For years, John has served as a pastor to a socially progressive church of artists in Los Angeles. Cloistered in this bubble, he was floored by the outcome of the 2016 election, a shock that continues to compound. Waking to how entwined American Christianity has become with anti-Christ ideologies, seeing that even his own "inclusive" community propagates shame while preaching love, John resigns from the church. He flees--LA, his wife, his entire web of relationships, all of which were glued to the church. As he sets out on this wandering road trip, John seeks to fathom the depths of his own complicity in systems of abuse, his own shame, by writing to his father, the conservative evangelical. In journaling, John hopes to discover what relationship could exist between this unbendingly legalistic man and the first authentic self he's ever shown. On this walkabout, John logs new and old friendships, adventures, and traumas that push him to sublime joy and his faith to the brink. In his writing, John begins to make sense of his swirling present and complicated past to see if he might reconcile to all those relationships he fled. He sketches what of his faith might remain after the deconstruction--a Heavenly Father untangled from his earthly one, what of God is left after shame is gone.

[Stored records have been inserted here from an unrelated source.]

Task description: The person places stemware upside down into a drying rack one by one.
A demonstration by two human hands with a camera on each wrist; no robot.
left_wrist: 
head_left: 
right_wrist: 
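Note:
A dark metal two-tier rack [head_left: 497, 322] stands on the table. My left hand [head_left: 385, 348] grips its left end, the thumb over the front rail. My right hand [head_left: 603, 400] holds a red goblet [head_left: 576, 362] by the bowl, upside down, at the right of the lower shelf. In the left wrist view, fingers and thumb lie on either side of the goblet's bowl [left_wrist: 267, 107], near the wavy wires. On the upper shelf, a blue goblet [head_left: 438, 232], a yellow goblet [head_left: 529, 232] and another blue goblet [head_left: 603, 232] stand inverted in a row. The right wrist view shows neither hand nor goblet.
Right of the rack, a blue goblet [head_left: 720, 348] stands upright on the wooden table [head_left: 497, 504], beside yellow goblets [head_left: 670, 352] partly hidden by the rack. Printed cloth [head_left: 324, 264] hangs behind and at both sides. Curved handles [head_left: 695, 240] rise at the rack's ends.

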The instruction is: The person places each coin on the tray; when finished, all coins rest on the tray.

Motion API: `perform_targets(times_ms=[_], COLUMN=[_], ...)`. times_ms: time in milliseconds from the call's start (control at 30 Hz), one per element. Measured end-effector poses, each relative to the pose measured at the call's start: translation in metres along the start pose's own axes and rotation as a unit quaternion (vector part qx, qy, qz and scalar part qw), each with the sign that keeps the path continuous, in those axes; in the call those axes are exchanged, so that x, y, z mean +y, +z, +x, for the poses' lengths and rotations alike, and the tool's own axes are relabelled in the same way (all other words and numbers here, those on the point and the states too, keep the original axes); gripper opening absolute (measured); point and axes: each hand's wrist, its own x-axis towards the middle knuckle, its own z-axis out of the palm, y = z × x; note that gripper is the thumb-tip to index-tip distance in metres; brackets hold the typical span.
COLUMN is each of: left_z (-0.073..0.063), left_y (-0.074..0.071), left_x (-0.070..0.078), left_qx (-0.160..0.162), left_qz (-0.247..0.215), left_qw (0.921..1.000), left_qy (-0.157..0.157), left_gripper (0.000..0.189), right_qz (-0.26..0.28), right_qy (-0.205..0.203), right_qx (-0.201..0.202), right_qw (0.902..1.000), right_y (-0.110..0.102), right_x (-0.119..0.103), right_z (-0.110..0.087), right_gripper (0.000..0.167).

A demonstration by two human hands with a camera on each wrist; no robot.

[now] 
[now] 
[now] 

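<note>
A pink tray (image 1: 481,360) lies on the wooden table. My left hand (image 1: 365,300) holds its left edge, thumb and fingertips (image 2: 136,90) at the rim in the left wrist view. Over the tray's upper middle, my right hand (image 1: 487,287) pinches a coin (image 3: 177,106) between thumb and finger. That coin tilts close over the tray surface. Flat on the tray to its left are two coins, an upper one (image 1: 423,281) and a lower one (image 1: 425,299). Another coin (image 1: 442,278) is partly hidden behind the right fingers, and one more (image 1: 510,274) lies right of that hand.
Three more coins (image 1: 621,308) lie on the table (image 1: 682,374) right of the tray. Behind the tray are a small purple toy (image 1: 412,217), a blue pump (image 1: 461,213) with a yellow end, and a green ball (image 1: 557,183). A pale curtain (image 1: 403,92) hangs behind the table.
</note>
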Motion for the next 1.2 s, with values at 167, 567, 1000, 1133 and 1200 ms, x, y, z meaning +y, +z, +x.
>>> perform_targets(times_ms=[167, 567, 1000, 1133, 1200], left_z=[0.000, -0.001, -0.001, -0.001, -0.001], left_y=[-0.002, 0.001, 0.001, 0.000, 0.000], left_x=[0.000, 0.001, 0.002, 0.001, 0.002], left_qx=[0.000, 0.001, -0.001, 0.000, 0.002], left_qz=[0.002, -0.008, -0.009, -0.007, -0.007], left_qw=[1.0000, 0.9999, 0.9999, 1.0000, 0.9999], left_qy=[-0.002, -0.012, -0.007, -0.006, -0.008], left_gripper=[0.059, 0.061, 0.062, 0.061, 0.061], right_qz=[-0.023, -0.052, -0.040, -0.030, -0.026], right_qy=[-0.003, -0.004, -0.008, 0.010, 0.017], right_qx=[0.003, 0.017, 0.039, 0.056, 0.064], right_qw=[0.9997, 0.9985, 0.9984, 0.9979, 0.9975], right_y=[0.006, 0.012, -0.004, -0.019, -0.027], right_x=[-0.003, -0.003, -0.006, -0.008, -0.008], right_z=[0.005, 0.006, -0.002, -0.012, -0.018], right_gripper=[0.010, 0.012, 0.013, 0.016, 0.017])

Shame is the most important emotion of the 21st Century. Too little, and the id runs absolutely rampant. Too much, and self-hatred reigns, fomenting depression, anxiety, obsession, compulsion, and addiction. What moderated early humanity and bolstered the foundations of societies of every stripe no longer has the power to chasten the corrupt (if it ever did), yet it has the force to fuel nihilism.
Baseball can be a fun game, provided fathers don't pay attention to it.
Their intersection, presented ably by first time author Jeff Newburg, is at turns meditative, elusive, referential, and primal. A single vignette provides a microcosm:
"Then I was back to surveying my mother’s picture shelf after her death, finding my little league photo pin, big and proud as a presidential campaign button. Four years old, a Pittsburgh Pirate squeezing that bat as tight as my chubby angel hands could.
I remember being at bat for the first time in teeball, you shouting Choke Up! Choke up! your face red raging. Unschooled in the language of baseball, I stretched my chin to the sky, cut off my breathing and clenched my throat in a shivering exertion. To my mind and experience, of course my father was commanding me to choke myself in public with the power of my mind."
Newburg's "Shame Baseball" is challenging to classify. It is, at times: polemic, epistolary, apologetic, music criticism, memoir, theology, and anti-theology.
This should, by rights, be a bit messy. But then, that's the point.
Telling the story of young but rapidly approaching middle-aged associate pastor named John, "Shame Baseball" explores the edges of marital and spiritual fidelity, generational trauma, pan-hypocrisy, and the simple pleasures of an earnest song performed as loudly as possible with everyone singing along, whether they know it or not.
It's not an easy read, but it's also hard to put down. John pushes readers away. He makes choices that seem to defy reason. But it's hard to look away, and the all-to-familiar failures of his parents are visited on us all.
In short, this is a singular book. Its scars are vivid but fading, partially forgiven and never forgotten. It's a tear-jerker with a cliff-hanger. And it's a book I can't stop thinking about.
Compelling. Beautifully written. Had to force myself to put it down and not read it in one sitting.
I felt I was walking in his shoes while reading the words. The story-telling is so vivid that it is as if I was in the narrator’s soul and spirit, watching with his eyes and feeling with his heart, walking with his spirit. Emotionally gripping and a story you just can’t put down.
You can feel the pain and challenge the narrator endures on his journey. It can be raw to read, and also helpful if you have experienced similar mistreatments in life. You’re not alone.
The shame experience shared in this book is all to relatable and helped me see shame that I had not known was present in my own story and cell memories. When I find new pockets of shame in my being, understand it’s origin and work to release it, the emotional and physical release experienced creates space and ability for new depths of joy and pleasure in life.